Indonesia's Sinabung Volcano Erupts
Indonesia's Mount Sinabung erupted on Friday, spewing a massive column of smoke and ash up to 2,800 metres into the sky.
The volcano in North Sumatra province started belching ash and volcanic material at 9 am and the eruption lasted almost six minutes, a local geological agency said.
Images showed a thick column of ash spewing from the inside of Sinabung towards the east.
No evacuation orders have been issued, and there has been no reported flight disruption.
Authorities have instructed residents to avoid a five-kilometre radius around the crater, a zone that has been left unoccupied for years as volcanic activity increased.
"Residents and tourists should not do any activity around Mount Sinabung or relocated villages because the volcanic activities remain high," Muhammad Nurul Asrori, an official at Mount Sinabung monitoring post told AFP, adding that the volcano alert status remains unchanged at level three.
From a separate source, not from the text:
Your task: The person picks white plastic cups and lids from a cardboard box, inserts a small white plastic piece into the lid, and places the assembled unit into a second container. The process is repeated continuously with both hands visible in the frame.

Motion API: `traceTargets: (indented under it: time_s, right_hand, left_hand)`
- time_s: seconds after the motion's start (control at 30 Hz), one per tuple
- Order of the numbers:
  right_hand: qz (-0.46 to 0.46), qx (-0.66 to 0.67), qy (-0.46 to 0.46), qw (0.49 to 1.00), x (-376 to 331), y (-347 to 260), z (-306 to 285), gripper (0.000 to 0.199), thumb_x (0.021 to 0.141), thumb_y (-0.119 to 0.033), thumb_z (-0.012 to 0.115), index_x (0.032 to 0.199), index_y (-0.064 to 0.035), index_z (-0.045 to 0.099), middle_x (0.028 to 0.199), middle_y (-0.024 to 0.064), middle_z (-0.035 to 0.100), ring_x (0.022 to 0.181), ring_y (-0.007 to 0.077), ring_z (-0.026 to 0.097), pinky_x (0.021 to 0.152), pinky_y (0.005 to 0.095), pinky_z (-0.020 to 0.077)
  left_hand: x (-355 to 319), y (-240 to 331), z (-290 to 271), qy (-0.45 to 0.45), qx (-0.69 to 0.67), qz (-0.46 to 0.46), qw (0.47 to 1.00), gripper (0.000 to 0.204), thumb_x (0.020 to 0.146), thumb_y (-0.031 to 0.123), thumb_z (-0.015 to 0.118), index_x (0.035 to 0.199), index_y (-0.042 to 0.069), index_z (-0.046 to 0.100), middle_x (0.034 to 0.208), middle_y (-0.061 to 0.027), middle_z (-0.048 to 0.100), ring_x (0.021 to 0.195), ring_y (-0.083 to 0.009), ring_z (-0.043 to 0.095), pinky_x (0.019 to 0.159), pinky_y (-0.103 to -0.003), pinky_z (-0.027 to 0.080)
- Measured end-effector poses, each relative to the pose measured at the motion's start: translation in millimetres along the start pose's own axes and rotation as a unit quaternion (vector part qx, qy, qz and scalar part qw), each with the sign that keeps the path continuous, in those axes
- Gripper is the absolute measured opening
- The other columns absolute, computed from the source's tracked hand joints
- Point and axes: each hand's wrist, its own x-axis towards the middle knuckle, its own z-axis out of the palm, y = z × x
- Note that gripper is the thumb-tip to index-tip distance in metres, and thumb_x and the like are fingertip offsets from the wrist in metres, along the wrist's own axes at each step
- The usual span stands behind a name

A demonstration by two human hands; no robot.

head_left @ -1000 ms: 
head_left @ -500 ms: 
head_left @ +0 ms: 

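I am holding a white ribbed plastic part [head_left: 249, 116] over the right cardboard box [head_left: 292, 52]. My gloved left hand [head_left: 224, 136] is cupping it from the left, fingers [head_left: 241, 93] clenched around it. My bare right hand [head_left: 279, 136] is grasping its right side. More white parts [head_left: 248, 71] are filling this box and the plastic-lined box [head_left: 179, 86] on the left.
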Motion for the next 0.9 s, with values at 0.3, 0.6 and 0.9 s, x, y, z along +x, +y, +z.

Sinabung, a 2,460-metre (8,070-foot) volcano, was dormant for centuries before roaring back to life in 2010 when an eruption killed two people.
After another period of inactivity, it erupted again in 2013 and has remained highly active since.
Indonesia -- an archipelago of more than 17,000 islands and islets -- has nearly 130 active volcanoes.
It sits on the "Ring of Fire", a belt of tectonic plate boundaries circling the Pacific Ocean where frequent seismic activity occurs.